Notably, global electric vehicle leader Tesla's market share in Europe declined slightly this year, according to ACEA's latest registration data. The electric car maker registered only 13,951 vehicles in April, down 2.3% year over year, the worst record since January 2023. In contrast, overall sales of electric vehicles in the EU increased 14% in the same month. In the UK, which has already left the European Union, Tesla's new car registrations also fell 25% in April, and fell 14% in the first four months of this year.

According to reports, in recent months, many European countries, including Germany and Sweden, have stopped or abolished high subsidies for electric vehicles, which has hindered the growth of pure electric vehicle sales in the European market. Meanwhile, established European car manufacturers, including Volkswagen and Mercedes-Benz, have been reconsidering their plans for hybrid or fuel vehicles. Among them, Volkswagen is preparing to produce more plug-in hybrid cars, while Mercedes will continue to produce fuel vehicles until 2030.

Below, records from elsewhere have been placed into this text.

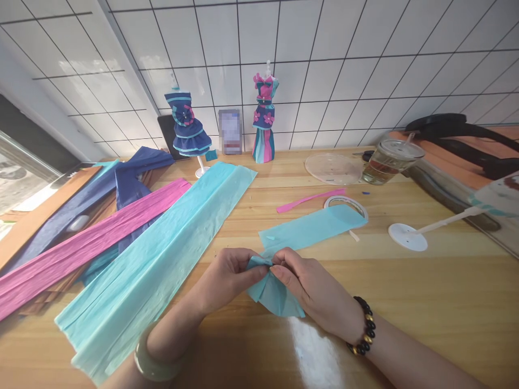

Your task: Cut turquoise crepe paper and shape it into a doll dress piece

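Both hands meet low in the middle of the view, over the wooden table. My left hand (229, 278) pinches the gathered top of a light blue piece of crepe paper (279, 300), thumb and fingers closed. From the other side my right hand (310, 286) pinches the same gathered edge, its fingertips almost touching the left thumb. Below the pinch the paper fans out in pleats. Just beyond the hands lies a flat light blue crepe strip (314, 224), partly over a roll of tape (351, 202).
Long light blue (162, 259) and pink crepe sheets (101, 237) cover the left side. At the back stand two small dress forms in paper dresses, one ruffled (188, 127), one striped (264, 121), with a phone (230, 132) between. A drink cup (391, 159) and white stand (407, 237) are right.
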Tool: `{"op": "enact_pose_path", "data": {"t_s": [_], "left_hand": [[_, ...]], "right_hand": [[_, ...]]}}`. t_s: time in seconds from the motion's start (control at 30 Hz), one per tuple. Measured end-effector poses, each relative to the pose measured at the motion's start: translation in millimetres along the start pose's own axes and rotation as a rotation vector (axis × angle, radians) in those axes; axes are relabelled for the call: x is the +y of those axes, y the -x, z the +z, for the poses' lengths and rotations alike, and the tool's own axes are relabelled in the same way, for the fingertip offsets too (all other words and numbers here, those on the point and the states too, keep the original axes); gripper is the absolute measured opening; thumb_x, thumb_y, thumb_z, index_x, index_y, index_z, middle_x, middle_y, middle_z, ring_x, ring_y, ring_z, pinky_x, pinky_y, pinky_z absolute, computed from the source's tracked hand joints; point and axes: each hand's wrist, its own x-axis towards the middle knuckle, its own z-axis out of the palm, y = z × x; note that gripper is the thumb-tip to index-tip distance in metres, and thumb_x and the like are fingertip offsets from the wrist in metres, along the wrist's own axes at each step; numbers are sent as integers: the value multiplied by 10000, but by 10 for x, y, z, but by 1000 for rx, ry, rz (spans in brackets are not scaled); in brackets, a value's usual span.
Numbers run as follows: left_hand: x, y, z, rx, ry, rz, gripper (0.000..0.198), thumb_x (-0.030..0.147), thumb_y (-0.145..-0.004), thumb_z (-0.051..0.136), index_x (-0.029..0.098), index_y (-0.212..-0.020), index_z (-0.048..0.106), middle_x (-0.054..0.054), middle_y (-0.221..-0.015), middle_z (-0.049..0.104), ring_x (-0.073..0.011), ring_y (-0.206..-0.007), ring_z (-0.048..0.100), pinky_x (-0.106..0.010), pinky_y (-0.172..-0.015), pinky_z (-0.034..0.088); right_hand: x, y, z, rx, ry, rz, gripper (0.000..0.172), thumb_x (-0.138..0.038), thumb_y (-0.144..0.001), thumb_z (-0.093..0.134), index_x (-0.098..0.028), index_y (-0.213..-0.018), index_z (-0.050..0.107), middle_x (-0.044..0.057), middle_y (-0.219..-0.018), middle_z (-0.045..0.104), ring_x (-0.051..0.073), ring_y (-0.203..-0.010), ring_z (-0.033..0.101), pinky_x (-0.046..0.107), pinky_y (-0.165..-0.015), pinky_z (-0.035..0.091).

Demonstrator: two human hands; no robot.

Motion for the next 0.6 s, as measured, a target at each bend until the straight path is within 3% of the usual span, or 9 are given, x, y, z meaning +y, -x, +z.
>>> {"op": "enact_pose_path", "data": {"t_s": [0.6], "left_hand": [[30,5,29,21,-42,-19,223,301,-794,579,107,-694,620,13,-578,499,-95,-561,442,-224,-517,349]], "right_hand": [[30,-5,12,27,110,-22,227,-404,-932,298,-235,-862,433,-52,-626,547,127,-547,491,236,-493,281]]}}
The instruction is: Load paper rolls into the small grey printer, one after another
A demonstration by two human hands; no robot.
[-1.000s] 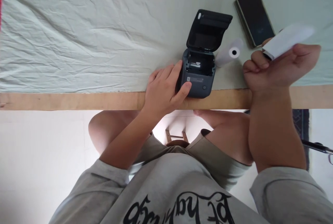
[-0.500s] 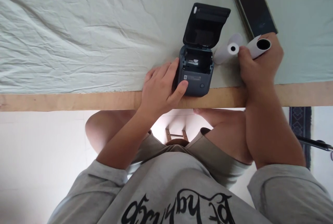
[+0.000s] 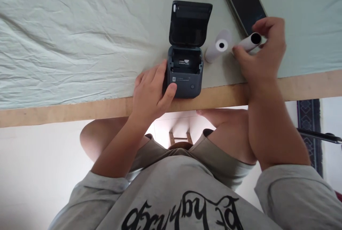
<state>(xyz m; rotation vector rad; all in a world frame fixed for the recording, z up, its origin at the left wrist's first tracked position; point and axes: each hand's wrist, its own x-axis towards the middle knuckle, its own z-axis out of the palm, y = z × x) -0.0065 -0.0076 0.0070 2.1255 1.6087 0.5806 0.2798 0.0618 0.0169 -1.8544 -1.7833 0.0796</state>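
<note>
A small dark blue-grey label printer lies near the table edge, its black lid tipped back and its paper bay exposed. My left hand holds the printer's left side, thumb on its front face and fingers along the side. To the right stands a white paper roll with a small core hole and a loose end curling out behind. My right hand is open around a second white roll with a wide dark hole. Its thumb and fingers are spread; whether they touch that roll is unclear.
A dark smartphone lies just beyond the right hand. Pale green wrinkled cloth covers the table, whose wooden edge runs along the front. Below are my legs, a stool and a patterned rug.
My right hand has loosened from the wide-holed roll, its fingers spreading apart. The whole view has shifted, so the tabletop things appear further left. The left hand keeps its place on the printer.
</note>
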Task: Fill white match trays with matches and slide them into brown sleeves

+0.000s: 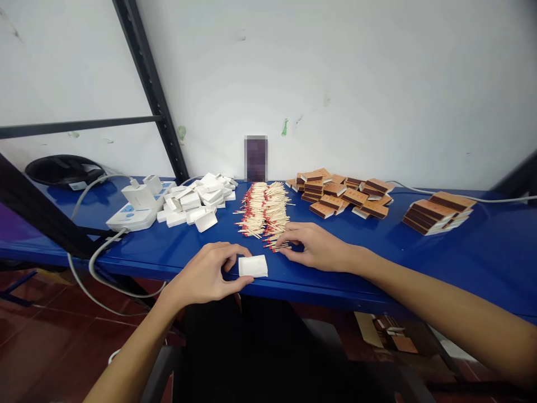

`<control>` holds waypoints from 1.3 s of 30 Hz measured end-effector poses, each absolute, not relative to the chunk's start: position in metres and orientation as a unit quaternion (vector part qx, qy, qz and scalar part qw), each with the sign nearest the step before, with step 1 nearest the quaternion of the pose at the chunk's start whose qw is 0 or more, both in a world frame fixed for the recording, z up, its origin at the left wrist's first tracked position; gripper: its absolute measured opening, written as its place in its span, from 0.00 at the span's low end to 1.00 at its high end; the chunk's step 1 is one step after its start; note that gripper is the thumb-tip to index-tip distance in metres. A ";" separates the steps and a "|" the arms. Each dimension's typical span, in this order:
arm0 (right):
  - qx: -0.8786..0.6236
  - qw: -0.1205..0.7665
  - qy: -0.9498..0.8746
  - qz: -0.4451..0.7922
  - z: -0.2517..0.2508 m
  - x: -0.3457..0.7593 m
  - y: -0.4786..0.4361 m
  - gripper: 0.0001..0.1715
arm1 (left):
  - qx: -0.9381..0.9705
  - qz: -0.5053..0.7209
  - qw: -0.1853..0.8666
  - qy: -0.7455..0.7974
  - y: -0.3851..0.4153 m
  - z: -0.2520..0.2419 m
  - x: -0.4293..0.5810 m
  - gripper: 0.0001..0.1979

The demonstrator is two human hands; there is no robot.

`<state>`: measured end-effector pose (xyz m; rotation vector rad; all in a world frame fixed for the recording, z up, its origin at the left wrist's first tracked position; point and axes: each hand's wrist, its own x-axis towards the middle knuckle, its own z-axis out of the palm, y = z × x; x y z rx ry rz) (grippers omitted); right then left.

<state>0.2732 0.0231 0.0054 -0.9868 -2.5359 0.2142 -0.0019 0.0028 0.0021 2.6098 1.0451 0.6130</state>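
Note:
My left hand (216, 271) grips a white matchbox tray (253, 266) by its left end, thumb at the near side and fingers at the far side. The tray lies near the front edge of the blue shelf (335, 285), and it looks empty. Just right of it, my right hand (310, 246) has its thumb and fingertips closed around a few matches (285, 248) at the near end of a heap. That heap of red-tipped matches (264, 207) lies in two rows running back toward the wall.
White trays (201, 196) are piled at left, beside a power strip (134, 215) with plugs and cables. Brown matchboxes (335, 196) lie heaped at right, with a neater stack (436, 212) farther right. A pixelated dark rectangle (255, 159) stands at the wall; a black metal post (153, 84) rises at left.

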 end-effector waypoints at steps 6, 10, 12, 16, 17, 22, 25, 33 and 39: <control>-0.343 0.210 -0.910 0.103 0.006 0.273 0.022 0.08 | 0.900 0.213 0.132 0.357 0.003 0.002 -0.002 0.14; -0.336 0.215 -0.909 0.118 0.005 0.270 0.019 0.07 | 0.900 0.210 0.131 0.358 0.003 0.002 -0.001 0.15; -0.329 0.220 -0.911 0.112 0.004 0.268 0.018 0.07 | 0.901 0.209 0.129 0.358 0.003 0.002 -0.001 0.15; -0.339 0.231 -0.907 0.099 0.003 0.266 0.017 0.07 | 0.902 0.208 0.129 0.356 0.003 0.003 -0.001 0.15; -0.348 0.237 -0.902 0.096 0.003 0.266 0.017 0.07 | 0.902 0.207 0.130 0.356 0.003 0.003 -0.001 0.15; -0.383 0.259 -0.884 0.074 0.003 0.271 0.023 0.08 | 0.900 0.205 0.133 0.361 0.003 0.004 -0.001 0.15; -0.390 0.249 -0.884 0.066 0.003 0.272 0.023 0.10 | 0.900 0.204 0.133 0.362 0.002 0.004 -0.001 0.15; -0.382 0.237 -0.891 0.065 0.001 0.272 0.024 0.14 | 0.899 0.205 0.134 0.363 0.003 0.004 -0.001 0.15; -0.367 0.242 -0.894 0.090 0.001 0.268 0.024 0.15 | 0.900 0.206 0.133 0.360 0.002 0.004 -0.001 0.15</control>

Currently, Wall Street analysts' overall views on electric vehicle demand are rapidly deteriorating. This is reflected in Tesla's stock ratings. Tesla's Wall Street generally rated only “hold”. In comparison, tech giants such as Microsoft and Google all have “strong buying” ratings; mainly because the signs of slowing electric vehicle sales growth under high interest rate pressure are becoming more and more prominent, and incentives from governments around the world are drying up.